**Work order**
When the line with "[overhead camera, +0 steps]" turns up below, begin repeating exactly, and carry on through the line with "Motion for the"; no pictures go into the copy.

··········

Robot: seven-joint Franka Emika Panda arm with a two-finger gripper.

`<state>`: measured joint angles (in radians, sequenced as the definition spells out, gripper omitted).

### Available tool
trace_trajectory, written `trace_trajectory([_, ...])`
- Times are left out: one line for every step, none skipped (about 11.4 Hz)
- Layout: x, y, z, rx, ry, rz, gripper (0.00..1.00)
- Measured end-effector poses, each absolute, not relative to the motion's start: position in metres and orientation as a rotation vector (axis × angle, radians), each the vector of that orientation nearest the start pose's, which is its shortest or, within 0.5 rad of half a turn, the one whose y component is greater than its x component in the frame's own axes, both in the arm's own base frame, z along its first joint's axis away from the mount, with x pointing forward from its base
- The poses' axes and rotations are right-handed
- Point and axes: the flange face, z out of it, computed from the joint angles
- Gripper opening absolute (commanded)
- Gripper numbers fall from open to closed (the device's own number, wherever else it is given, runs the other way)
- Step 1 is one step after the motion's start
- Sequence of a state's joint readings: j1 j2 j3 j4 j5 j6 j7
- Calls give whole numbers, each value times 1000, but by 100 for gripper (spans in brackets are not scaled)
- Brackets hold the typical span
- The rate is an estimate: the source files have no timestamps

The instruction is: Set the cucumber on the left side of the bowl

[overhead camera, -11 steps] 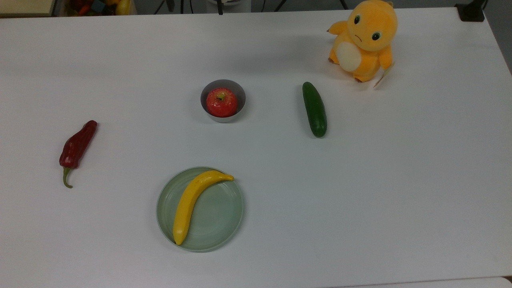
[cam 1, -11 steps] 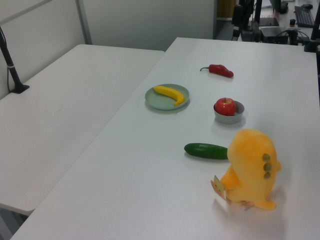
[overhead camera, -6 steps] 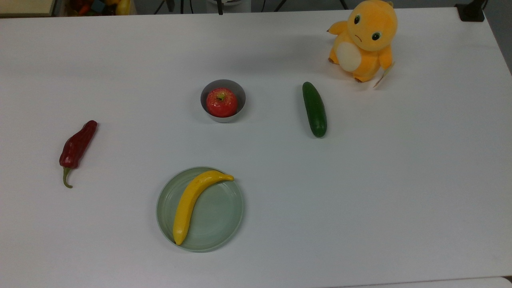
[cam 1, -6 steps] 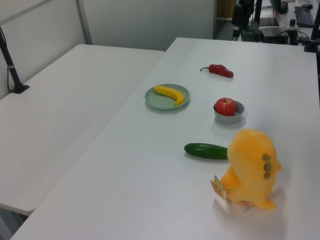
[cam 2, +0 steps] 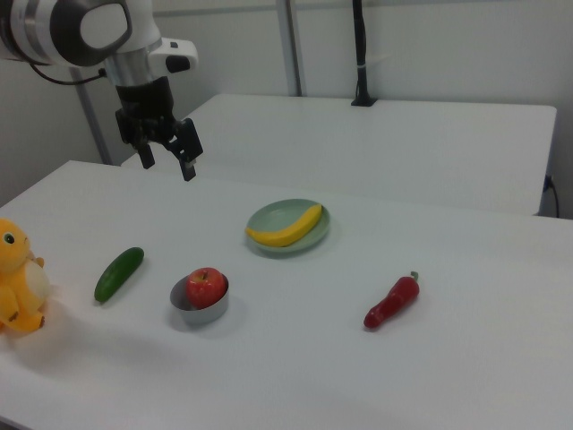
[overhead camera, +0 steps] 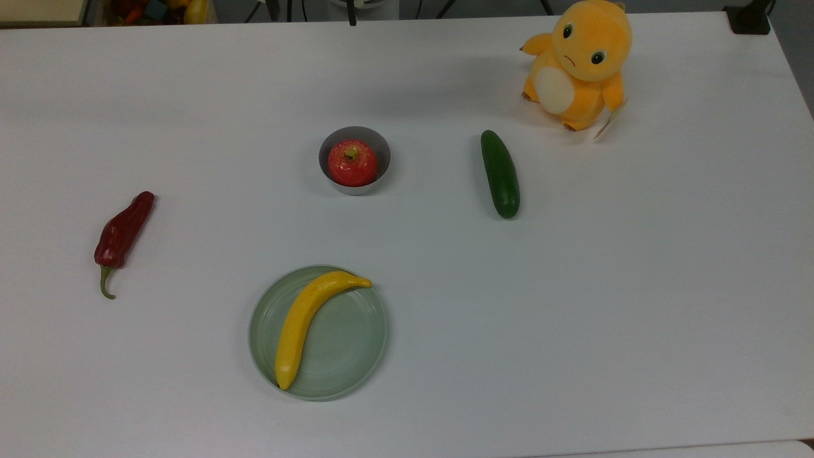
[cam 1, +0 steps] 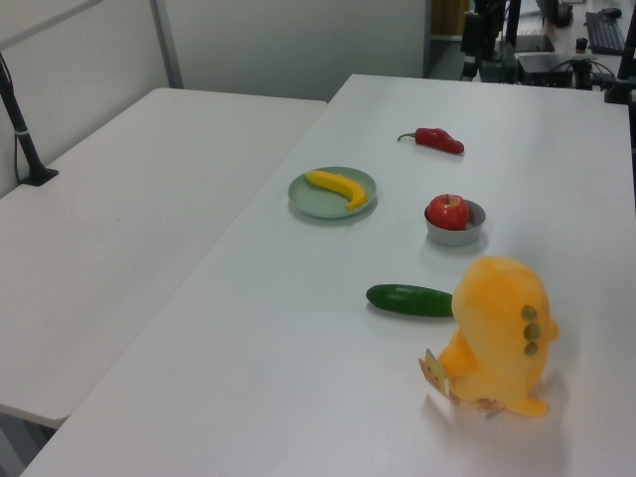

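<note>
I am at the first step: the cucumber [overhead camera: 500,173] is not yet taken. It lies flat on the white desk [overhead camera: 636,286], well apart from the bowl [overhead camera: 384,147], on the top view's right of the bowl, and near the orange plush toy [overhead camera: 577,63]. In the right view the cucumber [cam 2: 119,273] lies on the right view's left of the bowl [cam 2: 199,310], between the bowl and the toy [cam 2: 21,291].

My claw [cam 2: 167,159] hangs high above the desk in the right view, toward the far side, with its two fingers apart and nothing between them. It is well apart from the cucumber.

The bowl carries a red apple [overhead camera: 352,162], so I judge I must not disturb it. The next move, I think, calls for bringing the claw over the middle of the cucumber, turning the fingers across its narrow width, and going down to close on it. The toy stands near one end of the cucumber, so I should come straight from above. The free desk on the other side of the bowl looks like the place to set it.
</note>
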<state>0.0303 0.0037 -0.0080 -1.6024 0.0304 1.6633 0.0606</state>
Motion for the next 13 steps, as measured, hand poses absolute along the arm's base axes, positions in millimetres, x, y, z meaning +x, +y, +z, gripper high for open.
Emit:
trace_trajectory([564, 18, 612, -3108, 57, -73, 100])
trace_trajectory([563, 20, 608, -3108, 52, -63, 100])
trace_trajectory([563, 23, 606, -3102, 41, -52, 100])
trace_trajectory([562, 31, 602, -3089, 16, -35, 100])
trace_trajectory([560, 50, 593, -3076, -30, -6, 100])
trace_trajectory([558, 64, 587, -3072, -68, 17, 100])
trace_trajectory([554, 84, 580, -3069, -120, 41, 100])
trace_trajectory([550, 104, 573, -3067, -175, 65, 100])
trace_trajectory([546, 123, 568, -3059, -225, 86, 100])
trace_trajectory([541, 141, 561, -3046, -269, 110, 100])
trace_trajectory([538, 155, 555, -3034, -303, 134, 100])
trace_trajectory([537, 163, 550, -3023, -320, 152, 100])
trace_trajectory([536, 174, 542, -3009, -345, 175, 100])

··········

**Reply**
[overhead camera, +0 steps] 
[cam 1, +0 steps] 

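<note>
I am at the first step: the cucumber [overhead camera: 500,173] is not yet taken. It lies flat on the white desk [overhead camera: 636,286], well apart from the bowl [overhead camera: 384,147], on the top view's right of the bowl, and near the orange plush toy [overhead camera: 577,63]. In the right view the cucumber [cam 2: 119,273] lies on the right view's left of the bowl [cam 2: 199,310], between the bowl and the toy [cam 2: 21,291].

My claw [cam 2: 167,159] hangs high above the desk in the right view, toward the far side, with its two fingers apart and nothing between them. It is well apart from the cucumber.

The bowl carries a red apple [overhead camera: 352,162], so I judge I must not disturb it. The next move, I think, calls for bringing the claw over the middle of the cucumber, turning the fingers across its narrow width, and going down to close on it. The toy stands near one end of the cucumber, so I should come straight from above. The free desk on the other side of the bowl looks like the place to set it.
</note>
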<state>0.0303 0.0037 -0.0080 -1.6024 0.0304 1.6633 0.0606</state>
Motion for the next 13 steps, as measured, hand poses absolute along the arm's base axes, positions in millimetres, x, y, z meaning +x, +y, +z, gripper high for open.

What this exercise asked for has been supplied.